▶ [To do]: Line by line, copy the material below exactly.

▶ [Information shown]:
____

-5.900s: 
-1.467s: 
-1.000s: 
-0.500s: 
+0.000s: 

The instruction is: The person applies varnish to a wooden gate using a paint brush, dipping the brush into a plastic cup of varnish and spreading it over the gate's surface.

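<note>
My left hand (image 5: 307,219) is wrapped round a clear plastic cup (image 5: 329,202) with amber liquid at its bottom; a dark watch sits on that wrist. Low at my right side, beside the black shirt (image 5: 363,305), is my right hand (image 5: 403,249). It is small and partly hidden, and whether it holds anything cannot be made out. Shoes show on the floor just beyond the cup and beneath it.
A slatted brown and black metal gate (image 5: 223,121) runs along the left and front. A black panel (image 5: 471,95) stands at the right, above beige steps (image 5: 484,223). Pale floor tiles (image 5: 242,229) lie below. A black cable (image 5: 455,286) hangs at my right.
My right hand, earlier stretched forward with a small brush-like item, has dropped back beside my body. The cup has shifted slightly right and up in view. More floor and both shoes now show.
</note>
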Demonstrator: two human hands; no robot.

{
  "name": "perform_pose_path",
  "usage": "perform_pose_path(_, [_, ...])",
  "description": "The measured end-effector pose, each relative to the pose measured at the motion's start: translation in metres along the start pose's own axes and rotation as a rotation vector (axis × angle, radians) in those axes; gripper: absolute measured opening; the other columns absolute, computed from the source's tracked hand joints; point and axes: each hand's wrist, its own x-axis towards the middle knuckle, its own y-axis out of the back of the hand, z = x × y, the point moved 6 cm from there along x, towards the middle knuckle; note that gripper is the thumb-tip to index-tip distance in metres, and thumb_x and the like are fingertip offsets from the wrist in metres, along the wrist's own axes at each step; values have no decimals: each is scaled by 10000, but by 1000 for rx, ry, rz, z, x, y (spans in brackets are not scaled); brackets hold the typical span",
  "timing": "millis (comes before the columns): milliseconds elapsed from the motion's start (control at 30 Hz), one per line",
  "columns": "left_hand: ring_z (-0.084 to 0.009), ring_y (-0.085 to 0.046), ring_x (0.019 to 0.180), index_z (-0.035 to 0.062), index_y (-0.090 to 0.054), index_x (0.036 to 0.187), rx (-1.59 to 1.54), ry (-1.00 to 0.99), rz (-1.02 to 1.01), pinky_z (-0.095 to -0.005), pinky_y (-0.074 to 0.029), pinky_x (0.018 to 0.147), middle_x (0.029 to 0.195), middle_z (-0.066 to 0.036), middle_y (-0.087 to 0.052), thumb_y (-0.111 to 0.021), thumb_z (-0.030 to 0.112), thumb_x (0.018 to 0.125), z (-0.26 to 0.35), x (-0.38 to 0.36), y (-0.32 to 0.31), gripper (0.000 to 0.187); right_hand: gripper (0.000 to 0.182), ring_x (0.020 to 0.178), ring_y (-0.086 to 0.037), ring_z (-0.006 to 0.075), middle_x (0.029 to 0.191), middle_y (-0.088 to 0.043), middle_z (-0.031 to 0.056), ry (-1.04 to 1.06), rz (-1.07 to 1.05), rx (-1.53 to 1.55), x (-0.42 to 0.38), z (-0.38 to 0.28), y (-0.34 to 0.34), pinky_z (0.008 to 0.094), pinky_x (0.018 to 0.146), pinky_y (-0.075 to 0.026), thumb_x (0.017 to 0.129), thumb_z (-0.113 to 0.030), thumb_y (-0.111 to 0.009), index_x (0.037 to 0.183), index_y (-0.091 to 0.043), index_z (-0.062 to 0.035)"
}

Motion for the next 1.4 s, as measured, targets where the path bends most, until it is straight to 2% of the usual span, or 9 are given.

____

▶ [Answer to the problem]:
-5.900s: 
-1.467s: 
-1.000s: 
-0.500s: 
+0.000s: 

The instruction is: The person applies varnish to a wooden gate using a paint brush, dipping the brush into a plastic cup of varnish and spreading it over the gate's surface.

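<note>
My left hand (image 5: 307,219) is wrapped round a clear plastic cup (image 5: 329,202) with amber liquid at its bottom; a dark watch sits on that wrist. Low at my right side, beside the black shirt (image 5: 363,305), is my right hand (image 5: 403,249). It is small and partly hidden, and whether it holds anything cannot be made out. Shoes show on the floor just beyond the cup and beneath it.
A slatted brown and black metal gate (image 5: 223,121) runs along the left and front. A black panel (image 5: 471,95) stands at the right, above beige steps (image 5: 484,223). Pale floor tiles (image 5: 242,229) lie below. A black cable (image 5: 455,286) hangs at my right.
My right hand, earlier stretched forward with a small brush-like item, has dropped back beside my body. The cup has shifted slightly right and up in view. More floor and both shoes now show.
</note>
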Demonstrator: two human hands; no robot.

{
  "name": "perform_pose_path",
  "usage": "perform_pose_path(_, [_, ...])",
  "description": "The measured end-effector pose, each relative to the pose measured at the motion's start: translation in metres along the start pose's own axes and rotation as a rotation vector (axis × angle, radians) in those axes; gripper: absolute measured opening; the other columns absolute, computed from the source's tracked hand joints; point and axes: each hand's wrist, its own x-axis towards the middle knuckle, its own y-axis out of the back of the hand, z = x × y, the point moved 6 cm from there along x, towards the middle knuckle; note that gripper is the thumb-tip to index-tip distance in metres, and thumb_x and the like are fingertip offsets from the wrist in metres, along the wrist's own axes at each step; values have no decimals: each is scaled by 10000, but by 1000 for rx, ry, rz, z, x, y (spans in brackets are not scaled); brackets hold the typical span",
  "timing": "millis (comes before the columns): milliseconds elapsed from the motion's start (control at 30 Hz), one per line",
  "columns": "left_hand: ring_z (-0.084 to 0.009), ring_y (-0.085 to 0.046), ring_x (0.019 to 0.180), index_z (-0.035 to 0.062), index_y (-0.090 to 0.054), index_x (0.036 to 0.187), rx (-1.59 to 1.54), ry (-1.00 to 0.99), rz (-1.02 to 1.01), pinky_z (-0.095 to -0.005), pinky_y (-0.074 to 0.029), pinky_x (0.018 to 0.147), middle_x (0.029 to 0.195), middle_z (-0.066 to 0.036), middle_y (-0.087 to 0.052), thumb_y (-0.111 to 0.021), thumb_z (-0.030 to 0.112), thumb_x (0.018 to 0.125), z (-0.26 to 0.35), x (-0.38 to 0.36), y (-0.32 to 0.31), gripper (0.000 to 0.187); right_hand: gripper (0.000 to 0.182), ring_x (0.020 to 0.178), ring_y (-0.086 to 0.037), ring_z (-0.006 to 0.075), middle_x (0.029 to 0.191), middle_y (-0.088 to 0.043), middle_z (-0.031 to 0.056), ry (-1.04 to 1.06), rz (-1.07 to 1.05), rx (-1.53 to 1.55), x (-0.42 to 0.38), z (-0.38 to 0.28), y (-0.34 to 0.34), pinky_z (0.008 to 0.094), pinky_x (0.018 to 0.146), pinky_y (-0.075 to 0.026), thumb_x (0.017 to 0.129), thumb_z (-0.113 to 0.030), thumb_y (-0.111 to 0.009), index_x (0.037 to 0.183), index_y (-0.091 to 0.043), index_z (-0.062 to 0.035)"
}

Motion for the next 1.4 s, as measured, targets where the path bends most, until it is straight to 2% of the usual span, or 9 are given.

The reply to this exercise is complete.